Record keeping for small business is something you can’t skip if you’re serious about running a company.
As stated by the IRS, keeping records for your business is something all business owners must do.
Benefits of Keeping Records for Your Business
With good records, you’ll be able to monitor your progress. You will easily prepare your financial statements and tax returns. The sources of income would be easily identified and analyzed.
Last but not least, you will keep an eye on property and deductible expenses.
Not to forget the fact that it’s key to separate business and personal expenses, and detailed records help you do that. Then it’s a no-brainer when visiting banks or dealing with creditors.
Record keeping, if executed well and frequently, can guarantee the growth of your business.
That’s because you’ll always know what’s coming in, where you can optimize things, which items sell and what new marketing strategies and sales techniques to implement.
If you need more reasons on why record keeping for small business matters, here are some other cases:
- When you’re audited;
- In case of a lawsuit (with thorough records you can protect yourself from these, and also win them);
- To stay financially stable and be prepared for unexpected expenses;
- Have positive relationships with clients.
How Long to Keep Records?
Now that’s a question many business owners still don’t know an answer to.
While it all depends on the importance of the document, the type of business you’re doing, and the country where you’re running the business, the safest tip is to keep records for 7 years.
That’s what accounts, lawyers and bookkeepers suggest too.
However, the IRS shares more specific information on this issue.
What Business Records to Keep Exactly?
Here are the most important elements for record keeping for small business:
There are legal requirements to be met. So here’s the minimum of documents you should always have at hand:
- All business transactions;
- Cash receipts and cash payments;
- Licenses and permits;
- Proof of purchases;
- Employee records;
- Bank accounts;
- Business assets;
- Quarterly tax filling;
- Annual tax returns;
- Company health and safety documents;
- Travel log.
Other Records to Keep
The more things you keep a record of in your business, the better.
- Business communication.
All emails and any other form of communication concerning the business.
Here’s how to manage email records.
- Client files.
These include all the work you’ve done together, payments made and due, the type of agreement you have.
Have such files, organize them well, keep a copy of them, and update them frequently.
By doing this, whenever a client has questions, has forgotten something or wants to make changes to your relationship, you’ll simply use the records to remind them of what you’ve agreed upon.
- Employee resumes and job applications.
- Purchase orders.
- Record of meetings and decisions taken.
How to Do Record Keeping for Small Business Right
Now, here are some tips on how to store the types of records we talked about.

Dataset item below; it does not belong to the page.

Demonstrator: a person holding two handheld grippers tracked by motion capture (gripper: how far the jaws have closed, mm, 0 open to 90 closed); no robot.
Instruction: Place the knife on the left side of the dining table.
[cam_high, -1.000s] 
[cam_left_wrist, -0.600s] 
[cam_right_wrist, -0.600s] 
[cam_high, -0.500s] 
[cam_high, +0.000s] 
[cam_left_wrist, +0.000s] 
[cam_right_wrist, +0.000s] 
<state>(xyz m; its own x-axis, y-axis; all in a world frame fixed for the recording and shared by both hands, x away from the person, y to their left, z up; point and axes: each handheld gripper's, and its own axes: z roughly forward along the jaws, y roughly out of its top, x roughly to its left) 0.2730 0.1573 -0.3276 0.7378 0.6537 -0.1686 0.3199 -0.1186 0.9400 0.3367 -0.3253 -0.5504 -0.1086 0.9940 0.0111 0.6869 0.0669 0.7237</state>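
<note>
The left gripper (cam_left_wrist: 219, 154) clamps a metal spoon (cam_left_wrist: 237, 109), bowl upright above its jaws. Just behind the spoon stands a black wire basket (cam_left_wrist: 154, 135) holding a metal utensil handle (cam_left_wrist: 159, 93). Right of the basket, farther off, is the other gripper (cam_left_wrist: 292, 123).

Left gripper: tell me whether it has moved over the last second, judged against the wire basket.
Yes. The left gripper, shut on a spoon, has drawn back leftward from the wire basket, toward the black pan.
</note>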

1. Use a record keeping system.
A record keeping system captures and manages records. You have access to it over the years and the documents in it are organized well.
That’s also a way to keep your business records protected.
Your record keeping system must be easy to use, customizable and efficient. With the right one, you can improve business performance and even use it as the main source of information for all that’s going on in your business.
Check out the ISO 9001 Forms Collection.
2. Electronic and manual record keeping.
With an accounting software program, you’re storing your data electronically, and that’s safe enough these days.
But if you want to do record keeping for small business much more reliable and never worry whether you’ll experience technical issues, then use paper-based tools too.
That’s quite simple. And while a bit old-fashioned, for some business owners it’s still the preferred method when they are just starting a business.
We’re talking about having folders and storing them in cabinets. Here’s how to classify and name them.
While all transactions are tracked virtually today, a computer-based system is usually mandatory for your business.
To take even more precautions though, make use of a cloud-based system that’s separate from where your accounting software program is storing all your files.
Alternatively, you can backup your files on an external or portable hard drive. Or even put it on a USB flash drive.
3. Turn record keeping into a habit.
If you want to do business right and safely, you need to track everything, check it often, and update it daily or weekly.
So this behavior must become a habit. Even if that’s something you delegate, or are convinced your software does the job well, you still need to keep an eye on how your records are stored.
Now that you know why record keeping for small business is crucial and how it can boost your performance, what changes can you make to the way you’re currently keeping records?